Anak-anak juga harus dijauhkan dari situasi yang terlalu menakutkan baginya. Jika anak mengalami
trauma berat, segera berikan terapi khusus.

Selain terapi, berikut adalah beberapa cara untuk mengatasi trauma pada anak:

Berikan rasa aman dan nyaman


Rasa aman dan nyaman mucul dengan memberikannya pelukan, memberikan kehangatan, dan
yakinkan anak bahwa semua akan baik-baik saja. Terciptanya rasa aman membuat anak tidak
merasa kecemasan yang berlebihan.
Selain itu, jadikan kesempatan itu untuk mengajarkan rasa empati dan menanamkan nilai agama.

Biarkan anak menangis


Pada saat anak kaget atau merasa terancam, reaksi yang pertama ditimbulkan adalah menangis.
Menangis merupakan cara anak untuk menyalurkan emosinya untuk menenangkan gejolak hatinya.

Ajak bicara
Cara paling mudah untuk menghilangkan rasa trauma pada anak adalah dengan mengajaknya
bicara.

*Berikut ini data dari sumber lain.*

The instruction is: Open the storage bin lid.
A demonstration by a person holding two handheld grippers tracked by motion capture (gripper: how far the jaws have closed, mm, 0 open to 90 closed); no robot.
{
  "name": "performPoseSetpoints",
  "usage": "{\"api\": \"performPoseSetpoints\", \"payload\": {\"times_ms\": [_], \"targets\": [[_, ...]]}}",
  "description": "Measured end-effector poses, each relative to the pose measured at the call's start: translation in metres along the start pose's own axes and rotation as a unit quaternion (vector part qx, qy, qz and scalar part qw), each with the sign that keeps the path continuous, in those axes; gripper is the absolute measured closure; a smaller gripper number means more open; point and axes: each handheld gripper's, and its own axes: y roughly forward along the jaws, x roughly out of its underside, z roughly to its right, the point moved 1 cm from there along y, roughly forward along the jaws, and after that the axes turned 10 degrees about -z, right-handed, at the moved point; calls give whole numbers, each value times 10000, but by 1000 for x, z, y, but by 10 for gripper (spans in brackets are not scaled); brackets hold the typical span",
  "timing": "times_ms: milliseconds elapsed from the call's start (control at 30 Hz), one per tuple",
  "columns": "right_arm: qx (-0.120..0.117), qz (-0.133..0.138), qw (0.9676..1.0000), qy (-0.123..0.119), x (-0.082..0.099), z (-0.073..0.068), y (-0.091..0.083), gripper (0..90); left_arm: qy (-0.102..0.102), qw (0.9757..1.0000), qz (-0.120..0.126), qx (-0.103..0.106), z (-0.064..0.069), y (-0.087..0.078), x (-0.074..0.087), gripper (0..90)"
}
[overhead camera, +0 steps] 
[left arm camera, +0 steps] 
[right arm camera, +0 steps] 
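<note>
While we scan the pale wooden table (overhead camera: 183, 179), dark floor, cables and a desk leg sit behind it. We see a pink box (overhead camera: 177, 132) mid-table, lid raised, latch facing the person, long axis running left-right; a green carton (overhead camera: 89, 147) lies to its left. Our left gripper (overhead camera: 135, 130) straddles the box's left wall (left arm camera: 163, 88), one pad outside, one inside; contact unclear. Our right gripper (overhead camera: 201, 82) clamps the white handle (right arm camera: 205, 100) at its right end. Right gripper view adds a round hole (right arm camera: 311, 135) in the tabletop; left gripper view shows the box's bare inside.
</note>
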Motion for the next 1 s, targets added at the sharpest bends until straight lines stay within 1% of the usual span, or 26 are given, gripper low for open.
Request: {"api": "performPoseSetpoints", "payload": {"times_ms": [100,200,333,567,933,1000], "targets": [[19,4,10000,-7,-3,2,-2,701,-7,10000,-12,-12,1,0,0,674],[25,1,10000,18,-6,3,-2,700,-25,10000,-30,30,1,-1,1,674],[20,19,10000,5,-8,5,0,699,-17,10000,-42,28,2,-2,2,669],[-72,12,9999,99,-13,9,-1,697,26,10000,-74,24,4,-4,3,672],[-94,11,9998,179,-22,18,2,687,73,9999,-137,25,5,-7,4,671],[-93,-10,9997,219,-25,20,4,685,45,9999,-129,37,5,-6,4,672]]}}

Minta padanya untuk menceritakan perasaan apa yang sedang ia rasakan.
Dari pembicaraan itu, mulailah belajar untuk memahami apa yang dirasakan anak.

Jangan bohongi anak


Meskipun masih kecil, jangan pernah membohongi dan menutupi kejadian yang sebenarnya pada
anak. Berbohong justru akan membuat anak berharap lebih dan merasa kecewa saat tahu dirinya
dibohongi. Ini sama sekali tidak akan mengobati rasa trauma serta stresnya. Lebih baik jujur
beritahukan kondisi sebenarnya dan biarkan anak memahaminya dengan cara mereka.

Luangkan waktu
Sesibuk apapun kita, sebaiknya kita sedikit meluangkan waktu untuk si kecil. Sempatkan waktu kita
untuk mengajaknya bermain, mengobrol, atau pun menemaninya saat tidur. Hal tersebut akan
memberikan ketenangan pada diri anak. Pada akhirnya, dengan berusaha selalu ada untuknya, anak
tidak akan merasa sendirian dan tidak lebih stres menghadapi trauma pada dirinya.

Jika terapi yang Anda lakukan tidak berhasil, sebaiknya ajak anak menemui psikolog atau orang yang
ahli di bidangnya. Sebab trauma yang berkepanjangan akan memberi dampak buruk bagi
perkembangan psikologi anak bahkan hingga ia beranjak dewasa nanti.